After allowing the cells to settle for 1 h at 37 °C, a centrifugation step at 200× g for 5 min was carried out, and the plate was incubated at 37 °C (5% CO2) for 24 h. The spheroids obtained (approximately 2000 per disc) were collected by mechanical flushing and centrifugation at 200× g for 1 min. The delicate pellets obtained were gently aspirated and incorporated into the hydrogels by gentle suction-reflow movements until complete homogenization, for a ratio of 2000 spheroids for 1 mL of AG-nX* (where n = 1, 3, 5). Once included in the hydrogels, each sample was grown in DMEM (Dulbecco’s Modified Eagle Medium, ThermoFisher, Waltham, MA, USA) supplemented with only ITS (Insulin Transferin Selenium, Corning™, New York, NY, USA) and without differentiation factors. The medium was changed every two days until maturation was completed (Day 14). The samples were then fixed in 4% PFA for 15 min.
For transversal experiments, AG-nX* (where n = 1, 2, 3) with included spheroids were deposited in the same well through manual side-by-side extrusion. This method facilitated the fabrication of a planar structure comprising alternating fibrous layers composed of distinct hydrogel compositions. The extrusion process was carried out employing a 1 mL syringe equipped with a 3 mm long nozzle possessing an 800 µm diameter. Subsequently, the fabricated constructs underwent a series of procedures, including crosslinking, culture and fixation, which were executed following the previously outlined protocol.

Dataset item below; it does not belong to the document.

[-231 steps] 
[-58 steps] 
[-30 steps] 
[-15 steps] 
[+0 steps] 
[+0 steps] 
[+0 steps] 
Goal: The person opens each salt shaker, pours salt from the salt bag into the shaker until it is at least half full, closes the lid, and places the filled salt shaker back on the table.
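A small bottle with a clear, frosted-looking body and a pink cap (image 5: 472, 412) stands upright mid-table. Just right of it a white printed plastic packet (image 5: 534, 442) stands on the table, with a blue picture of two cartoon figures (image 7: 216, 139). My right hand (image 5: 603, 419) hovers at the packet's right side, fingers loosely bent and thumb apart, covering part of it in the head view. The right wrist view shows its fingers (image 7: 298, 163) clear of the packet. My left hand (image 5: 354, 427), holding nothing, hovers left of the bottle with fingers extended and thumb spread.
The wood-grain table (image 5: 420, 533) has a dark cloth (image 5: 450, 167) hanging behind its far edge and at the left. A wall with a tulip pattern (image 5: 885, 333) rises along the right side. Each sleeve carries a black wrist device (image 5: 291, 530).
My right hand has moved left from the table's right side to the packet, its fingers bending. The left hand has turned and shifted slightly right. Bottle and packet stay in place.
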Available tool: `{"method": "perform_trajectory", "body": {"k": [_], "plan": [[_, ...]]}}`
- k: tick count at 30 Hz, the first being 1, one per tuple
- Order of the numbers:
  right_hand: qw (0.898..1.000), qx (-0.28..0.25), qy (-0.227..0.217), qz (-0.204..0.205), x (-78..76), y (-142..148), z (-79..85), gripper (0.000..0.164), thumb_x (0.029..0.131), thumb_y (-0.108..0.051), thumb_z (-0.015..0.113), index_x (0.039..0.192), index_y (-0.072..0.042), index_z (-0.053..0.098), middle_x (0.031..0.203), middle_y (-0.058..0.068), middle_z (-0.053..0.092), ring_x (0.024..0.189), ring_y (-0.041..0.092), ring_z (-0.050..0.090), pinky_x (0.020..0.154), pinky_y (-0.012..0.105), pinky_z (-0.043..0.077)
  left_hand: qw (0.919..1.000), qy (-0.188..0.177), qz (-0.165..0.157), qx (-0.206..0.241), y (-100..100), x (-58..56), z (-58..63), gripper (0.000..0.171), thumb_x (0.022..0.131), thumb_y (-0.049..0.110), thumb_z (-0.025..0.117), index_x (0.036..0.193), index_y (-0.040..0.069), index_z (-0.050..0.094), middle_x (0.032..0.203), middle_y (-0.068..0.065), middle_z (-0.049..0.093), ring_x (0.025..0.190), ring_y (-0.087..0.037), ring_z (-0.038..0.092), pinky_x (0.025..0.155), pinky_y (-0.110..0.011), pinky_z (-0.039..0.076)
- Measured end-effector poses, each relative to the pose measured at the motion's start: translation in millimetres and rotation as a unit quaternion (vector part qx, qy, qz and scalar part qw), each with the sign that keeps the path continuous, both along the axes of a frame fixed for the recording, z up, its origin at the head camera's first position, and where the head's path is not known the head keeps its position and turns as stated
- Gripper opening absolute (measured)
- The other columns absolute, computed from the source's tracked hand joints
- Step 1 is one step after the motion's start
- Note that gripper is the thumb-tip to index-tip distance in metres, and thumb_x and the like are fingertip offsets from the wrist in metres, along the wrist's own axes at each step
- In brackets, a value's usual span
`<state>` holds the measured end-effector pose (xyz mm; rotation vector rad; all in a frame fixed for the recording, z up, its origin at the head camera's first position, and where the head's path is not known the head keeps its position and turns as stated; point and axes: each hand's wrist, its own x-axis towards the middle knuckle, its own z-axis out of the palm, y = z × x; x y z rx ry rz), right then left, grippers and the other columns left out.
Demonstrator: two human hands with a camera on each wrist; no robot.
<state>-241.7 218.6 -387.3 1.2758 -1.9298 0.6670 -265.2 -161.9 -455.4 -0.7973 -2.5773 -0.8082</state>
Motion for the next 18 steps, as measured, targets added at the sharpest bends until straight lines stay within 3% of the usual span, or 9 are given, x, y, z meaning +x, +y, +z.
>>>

2.6. Porosity Distribution Quantification

AG-nX (where n = 1, 3, 5) hydrogels were stained in a solution of rhodamine B at a concentration of 1 µg/mL (Fluka, Monte Carlo, Monaco) for 10 min. Stacks with a depth of 200 nm were captured at 584 nm using a confocal microscope (Zeiss 880, Oberkochen, Germany). The “Image Processing” toolbox of Matlab® software (R2020b) was employed for thresholding and quantification operations. Segmentation functions (“ImAdjust and ImBinarize”) and mathematical morphology functions (“ImOpen, ImClose, bWareaopen”) were used to quantify the pore area and the proportion of porosity (total surface versus porous surface). The processed images were used to reconstruct a 3D stack using the Matlab® Volume Viewer (R2020b).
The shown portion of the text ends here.